= What you will do =
Could you copy exactly the lines from the start of the records through the one containing "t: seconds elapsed", both included, and leave out the pictures?

= Information supplied =
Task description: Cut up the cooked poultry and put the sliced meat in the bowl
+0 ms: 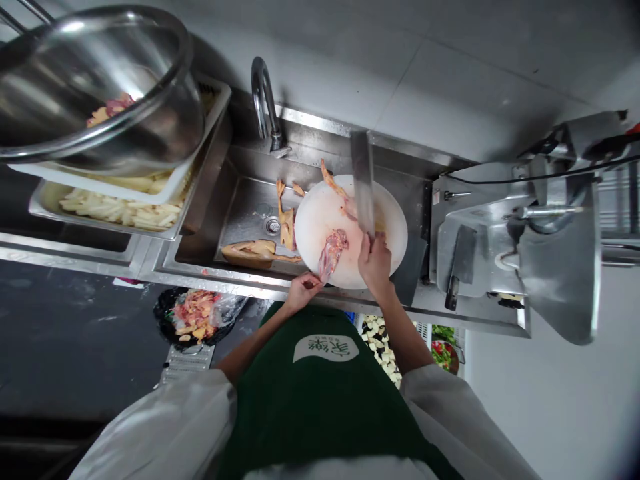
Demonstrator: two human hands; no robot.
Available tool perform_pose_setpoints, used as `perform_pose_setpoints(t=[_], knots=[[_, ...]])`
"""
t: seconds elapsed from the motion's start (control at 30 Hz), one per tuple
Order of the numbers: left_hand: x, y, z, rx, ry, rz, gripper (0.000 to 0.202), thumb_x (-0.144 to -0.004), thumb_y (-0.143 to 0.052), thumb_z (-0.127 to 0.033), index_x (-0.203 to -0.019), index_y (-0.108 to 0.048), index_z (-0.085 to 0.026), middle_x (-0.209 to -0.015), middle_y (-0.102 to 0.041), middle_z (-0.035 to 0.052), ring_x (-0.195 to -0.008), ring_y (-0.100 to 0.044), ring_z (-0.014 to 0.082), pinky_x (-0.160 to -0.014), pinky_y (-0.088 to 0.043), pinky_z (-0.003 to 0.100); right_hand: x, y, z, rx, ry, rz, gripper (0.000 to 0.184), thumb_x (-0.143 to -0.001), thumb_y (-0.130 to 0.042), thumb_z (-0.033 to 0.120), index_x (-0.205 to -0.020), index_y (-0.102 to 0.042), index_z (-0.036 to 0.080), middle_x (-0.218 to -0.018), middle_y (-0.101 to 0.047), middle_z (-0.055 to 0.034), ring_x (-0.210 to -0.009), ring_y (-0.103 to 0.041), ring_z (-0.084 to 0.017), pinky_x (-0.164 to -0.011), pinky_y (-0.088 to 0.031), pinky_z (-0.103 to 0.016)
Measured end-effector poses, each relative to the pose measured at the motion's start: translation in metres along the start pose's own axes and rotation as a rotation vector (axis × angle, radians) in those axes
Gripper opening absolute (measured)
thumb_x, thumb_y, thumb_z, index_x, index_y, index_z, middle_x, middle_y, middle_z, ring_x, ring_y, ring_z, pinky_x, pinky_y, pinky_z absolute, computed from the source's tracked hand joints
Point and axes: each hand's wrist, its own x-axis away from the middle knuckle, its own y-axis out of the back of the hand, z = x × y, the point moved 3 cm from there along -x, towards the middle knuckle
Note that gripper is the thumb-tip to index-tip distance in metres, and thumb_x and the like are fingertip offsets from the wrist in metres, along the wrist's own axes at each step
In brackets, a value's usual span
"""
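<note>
The right hand (375, 263) is closed in a fist around the handle of a cleaver (363, 187), its fingers wrapped over the grip; the broad blade points away from the person, over the round white board (314, 220), and is slightly blurred, so whether its edge touches anything cannot be told. The left hand (305, 290) is at the near left rim of the board, its fingers curled in and their tips pinched on the narrow end of a piece of raw poultry (334, 253). That piece lies on the board, left of the right hand, its thicker reddish end toward the middle and its pinched end at the near rim. Farther back on the board, to the left of the blade, rests a second raw piece (345, 198), with a thin part reaching past the far rim. The board sits over the right part of a steel sink (240, 207); in the basin to its left, near the drain (273, 226), lie a long yellowish piece (250, 254) and an upright-looking smaller one (287, 225). A second cleaver (461, 260) lies flat to the right of the board, apart from both hands, its dark handle toward the person.
</note>
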Motion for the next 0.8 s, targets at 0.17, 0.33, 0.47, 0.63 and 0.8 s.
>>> perform_pose_setpoints(t=[0.17,0.33,0.47,0.63,0.8], knots=[[0.0,-0.001,0.002,-0.001,-0.01,-0.005,0.025,-0.078,-0.079,-0.041,-0.07,-0.071,-0.018,-0.081,-0.07,0.0055,-0.076,-0.066,0.0165,-0.075,-0.053,0.03,-0.002,-0.032,-0.011,-0.004,-0.022,0.247,0.041,-0.107,-0.031,0.029,-0.132,-0.059,0.012,-0.117,-0.072,-0.0187,-0.107,-0.068,-0.027,-0.089,-0.047,-0.03],[0.0,-0.005,0.005,0.018,-0.006,-0.01,0.029,-0.077,-0.081,-0.043,-0.07,-0.071,-0.017,-0.077,-0.07,0.0047,-0.073,-0.065,0.0159,-0.071,-0.053,0.028,-0.013,-0.007,-0.015,-0.05,0.032,0.11,0.037,-0.105,-0.039,0.033,-0.113,-0.067,0.011,-0.103,-0.073,-0.0185,-0.101,-0.07,-0.029,-0.088,-0.049,-0.034],[0.001,-0.008,0.008,0.067,0.012,-0.025,0.03,-0.075,-0.082,-0.046,-0.072,-0.071,-0.018,-0.079,-0.069,0.0047,-0.071,-0.064,0.0154,-0.068,-0.054,0.028,-0.006,0.028,-0.002,-0.202,0.082,-0.242,0.048,-0.108,-0.029,0.041,-0.124,-0.062,0.011,-0.106,-0.072,-0.0198,-0.104,-0.069,-0.031,-0.09,-0.05,-0.039],[0.002,-0.008,0.005,0.089,0.021,-0.03,0.028,-0.075,-0.082,-0.043,-0.071,-0.071,-0.017,-0.08,-0.07,0.0046,-0.071,-0.065,0.0155,-0.07,-0.055,0.029,0.002,-0.026,0.001,-0.164,0.01,0.104,0.045,-0.106,-0.035,0.034,-0.138,-0.057,0.011,-0.11,-0.074,-0.0178,-0.106,-0.069,-0.028,-0.086,-0.052,-0.033],[0.001,-0.008,0.003,0.088,0.023,-0.031,0.029,-0.074,-0.082,-0.042,-0.07,-0.071,-0.016,-0.077,-0.069,0.0047,-0.068,-0.065,0.015,-0.068,-0.054,0.029,-0.017,-0.025,-0.02,-0.116,0.006,0.207,0.036,-0.102,-0.046,0.034,-0.118,-0.068,0.011,-0.106,-0.074,-0.0178,-0.103,-0.069,-0.027,-0.088,-0.051,-0.032]])
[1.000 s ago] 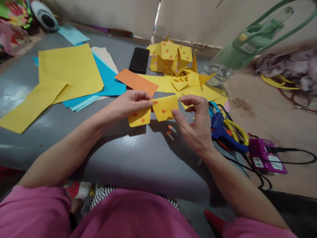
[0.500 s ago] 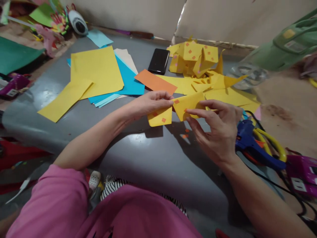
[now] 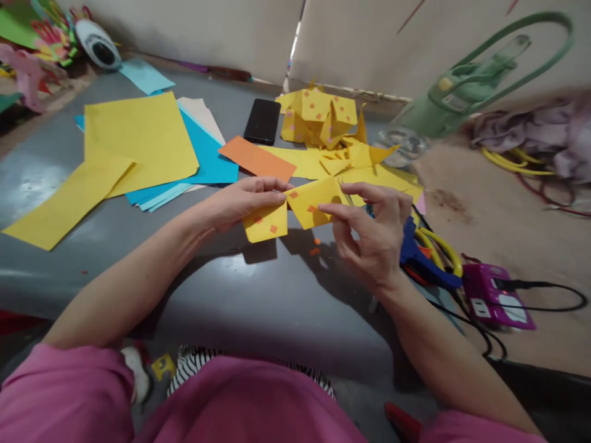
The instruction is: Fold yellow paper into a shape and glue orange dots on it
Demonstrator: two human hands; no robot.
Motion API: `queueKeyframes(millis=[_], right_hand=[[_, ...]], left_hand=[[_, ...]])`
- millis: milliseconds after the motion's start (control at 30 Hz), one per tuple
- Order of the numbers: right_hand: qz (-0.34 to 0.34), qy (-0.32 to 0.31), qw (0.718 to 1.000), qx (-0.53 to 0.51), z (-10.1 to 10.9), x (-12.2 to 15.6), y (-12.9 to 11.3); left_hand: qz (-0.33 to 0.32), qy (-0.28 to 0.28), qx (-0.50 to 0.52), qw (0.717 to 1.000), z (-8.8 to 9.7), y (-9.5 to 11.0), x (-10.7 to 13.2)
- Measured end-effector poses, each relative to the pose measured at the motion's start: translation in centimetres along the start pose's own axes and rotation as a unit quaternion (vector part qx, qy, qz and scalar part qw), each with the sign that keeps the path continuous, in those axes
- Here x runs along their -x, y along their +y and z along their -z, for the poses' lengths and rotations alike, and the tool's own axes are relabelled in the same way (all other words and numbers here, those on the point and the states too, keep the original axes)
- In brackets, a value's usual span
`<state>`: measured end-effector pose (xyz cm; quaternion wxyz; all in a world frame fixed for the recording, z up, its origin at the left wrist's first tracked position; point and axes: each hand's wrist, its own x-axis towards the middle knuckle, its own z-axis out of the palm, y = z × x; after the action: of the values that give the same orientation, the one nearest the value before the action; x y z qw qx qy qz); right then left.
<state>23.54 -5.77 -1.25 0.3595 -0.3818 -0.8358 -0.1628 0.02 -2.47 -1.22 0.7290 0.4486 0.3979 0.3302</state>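
My left hand [image 3: 253, 200] is closed on a folded piece of yellow paper [image 3: 302, 212], gripping it near its middle between thumb and fingers. Small orange paper squares [image 3: 274, 229] dot both halves of the piece. My right hand [image 3: 372, 231] has its fingers apart, and one fingertip touches the paper beside an orange square [image 3: 311, 209]. Below the paper, a few loose orange bits [image 3: 314, 247] lie on the grey table [image 3: 221, 289]. Behind my hands stands a folded yellow paper shape [image 3: 318, 114] with orange and pink spots.
Yellow sheets [image 3: 138, 141], blue sheets [image 3: 210, 160] and an orange strip [image 3: 258, 159] lie left of centre. A black phone [image 3: 262, 122] is behind them. A green-topped bottle [image 3: 443, 101], a blue glue gun [image 3: 425, 258] and a purple box [image 3: 496, 295] with cables are at right.
My view has turned right, so everything sits farther left in the picture. My right thumb has drawn back from the paper, and the orange square by the fingertip shows more fully.
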Motion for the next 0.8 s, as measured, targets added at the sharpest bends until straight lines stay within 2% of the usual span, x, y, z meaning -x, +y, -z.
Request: queueKeyframes(millis=[233,367,467,533,633,733,800], right_hand=[[0.051,-0.007,0.999,-0.012,0.09,0.33,0.23],[0.041,-0.045,0.998,0.032,0.15,0.42,-0.02],[0.042,-0.039,0.997,0.046,0.19,0.28,-0.18],[0.031,-0.007,1.0,0.001,0.21,0.11,-0.2],[-0.028,0.026,0.995,-0.095,0.26,-0.1,-0.03],[-0.05,0.004,0.988,-0.144,0.42,-0.17,0.39],[-0.023,-0.024,0.987,-0.155,0.65,-0.23,0.73]], left_hand=[[0.014,0.001,0.005,1.0,-0.23,0.43,0.49],[0.01,-0.025,0.019,0.999,-0.03,0.48,0.62],[0.006,-0.048,0.038,0.998,0.13,0.38,0.5],[0.007,-0.047,0.042,0.998,0.22,0.29,0.37],[0.018,-0.039,0.016,0.999,0.38,0.17,0.23],[0.028,-0.047,-0.02,0.998,0.53,0.11,0.2],[0.035,-0.056,-0.038,0.997,0.59,0.16,0.23]])
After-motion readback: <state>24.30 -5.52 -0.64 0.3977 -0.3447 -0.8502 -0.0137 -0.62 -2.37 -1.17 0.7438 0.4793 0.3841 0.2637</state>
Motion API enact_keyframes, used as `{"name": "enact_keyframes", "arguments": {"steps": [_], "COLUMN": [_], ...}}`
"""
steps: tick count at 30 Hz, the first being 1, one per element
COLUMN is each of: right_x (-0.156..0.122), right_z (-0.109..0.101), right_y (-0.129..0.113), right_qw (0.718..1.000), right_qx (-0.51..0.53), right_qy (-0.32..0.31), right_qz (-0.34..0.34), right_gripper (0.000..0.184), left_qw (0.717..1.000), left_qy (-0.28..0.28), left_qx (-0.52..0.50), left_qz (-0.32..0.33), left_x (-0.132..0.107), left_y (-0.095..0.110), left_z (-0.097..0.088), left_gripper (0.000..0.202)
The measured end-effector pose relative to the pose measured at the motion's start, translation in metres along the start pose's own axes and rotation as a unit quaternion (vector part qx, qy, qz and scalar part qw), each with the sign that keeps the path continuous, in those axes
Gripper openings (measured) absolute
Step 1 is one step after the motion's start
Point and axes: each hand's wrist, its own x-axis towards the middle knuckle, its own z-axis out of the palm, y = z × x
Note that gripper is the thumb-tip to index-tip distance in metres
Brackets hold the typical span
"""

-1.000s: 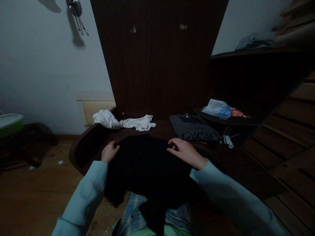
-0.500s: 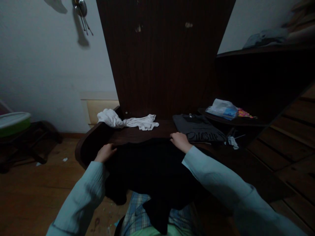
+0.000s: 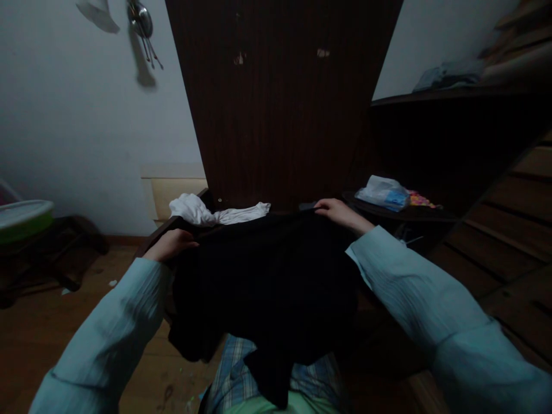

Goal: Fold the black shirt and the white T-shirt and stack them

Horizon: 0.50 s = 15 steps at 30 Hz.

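A black garment [image 3: 267, 282] is stretched between my two hands, its lower end hanging over my lap. My left hand [image 3: 171, 244] is closed on its upper left edge. At the upper right edge, my right hand [image 3: 338, 213] pinches the cloth. The exact kind of garment cannot be made out in the dim light. Just beyond its top edge lies a crumpled white cloth [image 3: 194, 210] on the dark wooden surface. A folded dark grey shirt is mostly hidden behind the black cloth and my right hand.
A clear plastic bag [image 3: 383, 192] rests on the corner shelf [image 3: 431, 215] at right, beside a colourful bundle [image 3: 420, 199]. A tall dark panel [image 3: 280, 115] rises behind. On the left, a green tub [image 3: 26, 221] with a pale lid sits on a low stool [image 3: 56, 247].
Both hands have moved farther apart and upward, the right one more, spreading the black garment wider. It now covers most of the grey shirt and part of the white cloth.
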Motion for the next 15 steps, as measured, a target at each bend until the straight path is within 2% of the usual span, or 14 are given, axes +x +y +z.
{"name": "enact_keyframes", "arguments": {"steps": [3, 5, 8, 9, 10, 12, 13, 14, 15], "right_x": [-0.005, -0.009, -0.010, -0.009, -0.006, -0.001, 0.002, 0.006, 0.008], "right_z": [-0.008, -0.016, -0.036, -0.045, -0.054, -0.072, -0.078, -0.083, -0.085], "right_y": [-0.008, -0.014, -0.018, -0.017, -0.016, -0.012, -0.011, -0.009, -0.007], "right_qw": [0.990, 0.978, 0.965, 0.961, 0.956, 0.944, 0.939, 0.935, 0.936], "right_qx": [-0.067, -0.119, -0.157, -0.160, -0.159, -0.156, -0.156, -0.158, -0.163], "right_qy": [0.126, 0.172, 0.208, 0.224, 0.243, 0.289, 0.308, 0.316, 0.312], "right_qz": [0.010, 0.027, 0.036, 0.033, 0.030, 0.021, 0.017, 0.017, 0.022], "right_gripper": [0.019, 0.022, 0.028, 0.030, 0.032, 0.037, 0.039, 0.040, 0.040], "left_qw": [0.998, 0.999, 0.998, 0.994, 0.984, 0.941, 0.919, 0.912, 0.917], "left_qy": [0.021, 0.030, 0.069, 0.108, 0.176, 0.339, 0.394, 0.410, 0.391], "left_qx": [0.054, 0.039, -0.008, -0.019, -0.025, -0.008, 0.012, 0.032, 0.054], "left_qz": [-0.007, -0.001, 0.001, -0.003, -0.007, -0.014, -0.003, 0.021, 0.050], "left_x": [0.002, 0.002, -0.001, -0.001, -0.001, 0.003, 0.007, 0.014, 0.022], "left_y": [0.007, 0.011, 0.021, 0.027, 0.034, 0.050, 0.058, 0.064, 0.067], "left_z": [0.011, 0.012, -0.008, -0.020, -0.034, -0.064, -0.077, -0.087, -0.093], "left_gripper": [0.021, 0.020, 0.023, 0.025, 0.026, 0.031, 0.033, 0.033, 0.031]}}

= The completed task =
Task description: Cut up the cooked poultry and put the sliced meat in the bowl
+0 ms: 
Demonstrator: two human hands; no robot.
Available tool perform_pose_setpoints, used as `perform_pose_setpoints(t=[_], knots=[[_, ...]])`
"""
t: seconds elapsed from the motion's start (control at 30 Hz), one per tuple

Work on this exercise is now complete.